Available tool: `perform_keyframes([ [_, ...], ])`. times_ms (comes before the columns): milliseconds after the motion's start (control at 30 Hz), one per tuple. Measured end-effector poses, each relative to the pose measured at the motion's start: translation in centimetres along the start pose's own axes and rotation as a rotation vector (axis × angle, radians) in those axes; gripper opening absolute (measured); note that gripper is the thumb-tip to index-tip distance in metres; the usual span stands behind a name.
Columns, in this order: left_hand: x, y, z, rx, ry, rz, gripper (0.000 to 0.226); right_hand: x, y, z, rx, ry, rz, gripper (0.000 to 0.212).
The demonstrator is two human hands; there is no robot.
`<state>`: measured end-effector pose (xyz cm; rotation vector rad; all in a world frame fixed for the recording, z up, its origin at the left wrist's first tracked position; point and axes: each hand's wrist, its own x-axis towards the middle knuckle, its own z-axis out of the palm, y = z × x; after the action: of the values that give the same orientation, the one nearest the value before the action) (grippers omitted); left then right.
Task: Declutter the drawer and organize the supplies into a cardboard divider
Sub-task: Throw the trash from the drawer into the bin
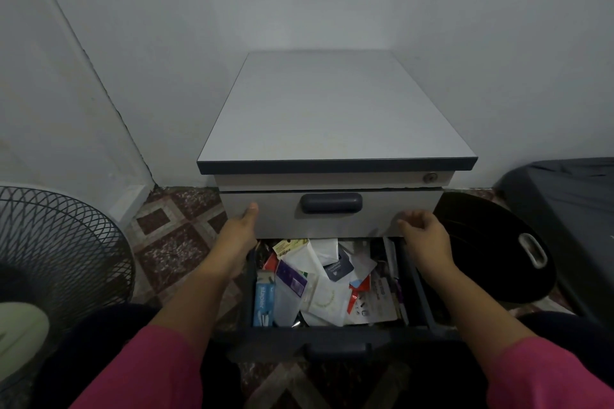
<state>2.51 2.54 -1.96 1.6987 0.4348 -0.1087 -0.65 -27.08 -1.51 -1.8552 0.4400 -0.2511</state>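
At the drawer's two side edges: both hands sit level with the closed upper drawer front.
Left hand [240, 226]: fingers straight and together, tips against the left end of the closed pale grey upper drawer front [282, 212]; it holds nothing.
Right hand [423, 232]: fingers loosely curled above the right side wall of the open drawer; whether they grip the wall cannot be told.
Sleeves: pink fabric sleeves [149, 372] cover both forearms near the bottom edge.
Open drawer: dark blue-grey lower drawer [332, 337], pulled out toward the person, between the two arms.
Supplies: jumble of paper and plastic packets [327, 289] fills the drawer, overlapping one another; a blue staples box [264, 300] lies along the left wall, a small dark blue card [337, 268] rests on white envelopes near the centre.
Cabinet: low grey pedestal cabinet [332, 116] with a dark blue front trim, a dark oval handle [331, 202] and a round keyhole lock [431, 177] at upper right.
Surroundings: black wire-grilled fan [59, 259] at left; black rounded lid with a white handle [491, 242] at right; patterned tile floor [179, 226] beneath.
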Motion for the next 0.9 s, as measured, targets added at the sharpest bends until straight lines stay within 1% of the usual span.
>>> perform_keyframes([
  [67, 0.3, 0.1, 0.0, -0.01, 0.0, -0.011, 0.057, 0.1, 0.0, 0.1, -0.009, -0.008, -0.006, 0.014],
  [167, 0.3, 0.1, 0.0, -0.063, 0.007, -0.036, 0.036, 0.3, -0.1, 0.0, -0.025, 0.007, -0.016, 0.019],
  [233, 0.3, 0.3, -0.2, -0.081, 0.018, -0.05, 0.036, 0.4, -0.3, -0.1, -0.059, 0.072, -0.032, 0.027],
  [300, 0.5, 0.4, -0.3, -0.076, 0.026, -0.057, 0.037, 0.6, -0.6, -0.4, -0.079, 0.176, -0.04, 0.038],
  [367, 0.6, 0.4, -0.5, -0.081, 0.021, -0.067, 0.036, 0.9, -0.9, -0.7, -0.039, 0.243, -0.035, 0.049],
  [500, 0.9, 0.2, -0.8, -0.06, -0.004, -0.06, 0.038, 1.0, -0.6, -0.6, 0.069, 0.188, -0.064, 0.059],
  [633, 1.2, 0.0, -1.1, -0.033, -0.017, -0.048, 0.04, 1.1, -0.2, -0.4, 0.077, 0.183, -0.083, 0.062],
  [800, 1.4, -0.2, -1.0, -0.041, -0.014, -0.035, 0.031, 0.9, 0.0, -0.5, 0.076, 0.152, -0.096, 0.065],
  [833, 1.2, -0.2, -1.1, -0.028, -0.011, -0.026, 0.031, 0.9, 0.0, -0.5, 0.08, 0.143, -0.095, 0.067],
  [900, 1.0, -0.2, -1.1, 0.014, -0.005, -0.018, 0.041, 0.6, 0.0, -0.5, 0.075, 0.147, -0.091, 0.069],
])
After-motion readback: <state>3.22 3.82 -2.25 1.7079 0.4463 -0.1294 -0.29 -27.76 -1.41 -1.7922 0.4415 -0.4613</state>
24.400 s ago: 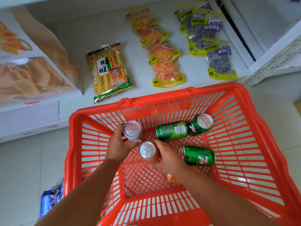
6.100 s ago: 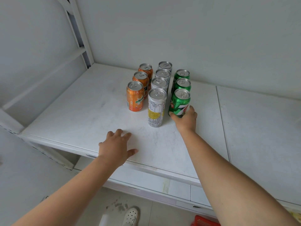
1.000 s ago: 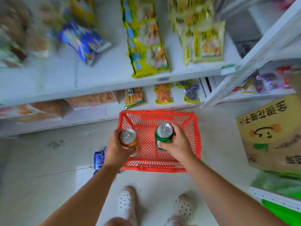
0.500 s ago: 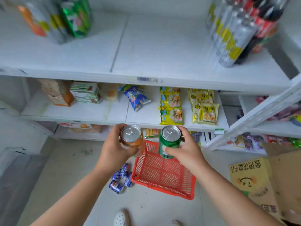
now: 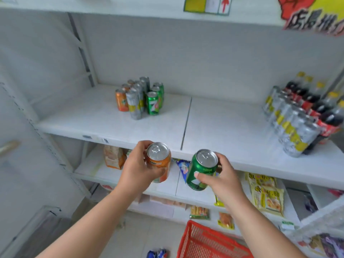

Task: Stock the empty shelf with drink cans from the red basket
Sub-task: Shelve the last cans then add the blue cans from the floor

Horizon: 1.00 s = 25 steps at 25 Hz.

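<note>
My left hand (image 5: 137, 170) grips an orange can (image 5: 158, 161) upright, and my right hand (image 5: 221, 175) grips a green can (image 5: 202, 170) upright. Both are held just below the front edge of the white shelf (image 5: 214, 127). On that shelf, toward the back left, stands a cluster of cans (image 5: 139, 97) in three rows: orange on the left, silver in the middle, green on the right. The red basket (image 5: 210, 243) sits on the floor below my right arm; only its near corner shows.
Bottled drinks (image 5: 305, 116) crowd the shelf's right end. Lower shelves hold snack packets (image 5: 266, 196) and a box (image 5: 113, 157). A white upright (image 5: 81, 51) borders the shelf's left side. Blue packets (image 5: 158, 254) lie on the floor beside the basket.
I have lifted both cans from over the basket up to the level of the drinks shelf, and my view has swung upward from the floor to that shelf.
</note>
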### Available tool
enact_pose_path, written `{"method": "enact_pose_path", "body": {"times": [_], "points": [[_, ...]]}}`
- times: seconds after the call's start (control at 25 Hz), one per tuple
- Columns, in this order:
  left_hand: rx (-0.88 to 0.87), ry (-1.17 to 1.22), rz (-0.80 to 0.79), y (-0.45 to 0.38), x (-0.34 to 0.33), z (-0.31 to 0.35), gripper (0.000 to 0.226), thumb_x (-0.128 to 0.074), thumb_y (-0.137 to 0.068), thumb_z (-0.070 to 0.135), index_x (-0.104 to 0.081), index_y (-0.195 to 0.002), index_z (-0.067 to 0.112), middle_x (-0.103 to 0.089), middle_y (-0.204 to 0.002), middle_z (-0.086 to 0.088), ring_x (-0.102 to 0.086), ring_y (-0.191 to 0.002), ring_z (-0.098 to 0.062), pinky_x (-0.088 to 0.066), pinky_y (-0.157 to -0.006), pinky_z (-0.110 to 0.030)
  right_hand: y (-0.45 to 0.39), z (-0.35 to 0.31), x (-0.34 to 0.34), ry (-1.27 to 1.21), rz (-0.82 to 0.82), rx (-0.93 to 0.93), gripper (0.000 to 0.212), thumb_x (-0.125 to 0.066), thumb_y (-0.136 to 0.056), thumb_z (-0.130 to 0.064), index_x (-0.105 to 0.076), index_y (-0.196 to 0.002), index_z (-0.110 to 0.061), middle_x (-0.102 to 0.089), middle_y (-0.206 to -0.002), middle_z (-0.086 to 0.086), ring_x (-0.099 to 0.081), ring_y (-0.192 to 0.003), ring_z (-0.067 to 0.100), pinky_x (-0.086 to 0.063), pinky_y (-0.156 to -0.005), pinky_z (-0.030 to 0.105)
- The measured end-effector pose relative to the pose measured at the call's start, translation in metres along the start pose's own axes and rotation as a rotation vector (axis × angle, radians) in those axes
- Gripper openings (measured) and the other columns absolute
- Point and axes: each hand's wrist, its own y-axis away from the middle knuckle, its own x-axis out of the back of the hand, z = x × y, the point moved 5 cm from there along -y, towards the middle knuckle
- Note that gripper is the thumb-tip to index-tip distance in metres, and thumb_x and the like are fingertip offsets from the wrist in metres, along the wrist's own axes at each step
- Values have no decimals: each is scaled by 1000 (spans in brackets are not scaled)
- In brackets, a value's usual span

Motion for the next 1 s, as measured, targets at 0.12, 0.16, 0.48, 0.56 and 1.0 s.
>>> {"method": "enact_pose_path", "body": {"times": [0.12,0.16,0.48,0.56,1.0], "points": [[20,-23,76,-28,14,-3,61,-82,-56,18,-46,-101,38,-60,-94,20,-57,-85,4,-41,-68,-15,-34,-16,-28,-28,-43,22,64,-84,-57,-15,-53,-111,-32,-63,-104,-17,-55,-95,-6,-42,-70,17],[26,-27,97,-36,17,-6,61,-82,-56,18,-46,-101,38,-60,-93,20,-58,-84,2,-41,-66,-16,-43,-19,-37,-30,-51,24,64,-84,-58,-15,-53,-111,-31,-63,-106,-15,-55,-96,-5,-43,-72,18],[69,6,102,-128,47,-63,63,-82,-56,13,-46,-102,36,-57,-93,21,-56,-82,7,-39,-64,-11,-119,-25,-120,-16,-43,5,63,-83,-59,-15,-51,-110,-35,-61,-106,-15,-55,-95,-1,-43,-79,24],[75,20,63,-157,53,-80,63,-82,-56,13,-46,-102,37,-58,-92,21,-54,-81,13,-38,-63,-9,-139,-24,-142,-24,-3,-6,64,-83,-60,-15,-51,-112,-33,-60,-107,-14,-55,-97,1,-43,-79,22],[50,6,-32,-245,75,-136,66,-82,-55,12,-44,-104,36,-57,-91,22,-50,-84,22,-39,-61,-5,-213,-20,-220,12,140,-55,66,-83,-58,-15,-52,-115,-27,-61,-113,-3,-57,-101,15,-48,-88,30]]}}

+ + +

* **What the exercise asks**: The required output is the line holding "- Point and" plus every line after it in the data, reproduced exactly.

* **Task result**:
- Point and axes: each hand's wrist, its own y-axis away from the middle knuckle, its own x-axis out of the back of the hand, z = x × y, the point moved 5 cm from there along -y, towards the middle knuckle
- Note that gripper is the thumb-tip to index-tip distance in metres, and thumb_x and the like are fingertip offsets from the wrist in metres, along the wrist's own axes at each step
- Values have no decimals: each is scaled by 1000 (spans in brackets are not scaled)
- In brackets, a value's usual span

Motion for the next 1 s, as measured, targets at 0.12, 0.16, 0.48, 0.56 and 1.0 s.
>>> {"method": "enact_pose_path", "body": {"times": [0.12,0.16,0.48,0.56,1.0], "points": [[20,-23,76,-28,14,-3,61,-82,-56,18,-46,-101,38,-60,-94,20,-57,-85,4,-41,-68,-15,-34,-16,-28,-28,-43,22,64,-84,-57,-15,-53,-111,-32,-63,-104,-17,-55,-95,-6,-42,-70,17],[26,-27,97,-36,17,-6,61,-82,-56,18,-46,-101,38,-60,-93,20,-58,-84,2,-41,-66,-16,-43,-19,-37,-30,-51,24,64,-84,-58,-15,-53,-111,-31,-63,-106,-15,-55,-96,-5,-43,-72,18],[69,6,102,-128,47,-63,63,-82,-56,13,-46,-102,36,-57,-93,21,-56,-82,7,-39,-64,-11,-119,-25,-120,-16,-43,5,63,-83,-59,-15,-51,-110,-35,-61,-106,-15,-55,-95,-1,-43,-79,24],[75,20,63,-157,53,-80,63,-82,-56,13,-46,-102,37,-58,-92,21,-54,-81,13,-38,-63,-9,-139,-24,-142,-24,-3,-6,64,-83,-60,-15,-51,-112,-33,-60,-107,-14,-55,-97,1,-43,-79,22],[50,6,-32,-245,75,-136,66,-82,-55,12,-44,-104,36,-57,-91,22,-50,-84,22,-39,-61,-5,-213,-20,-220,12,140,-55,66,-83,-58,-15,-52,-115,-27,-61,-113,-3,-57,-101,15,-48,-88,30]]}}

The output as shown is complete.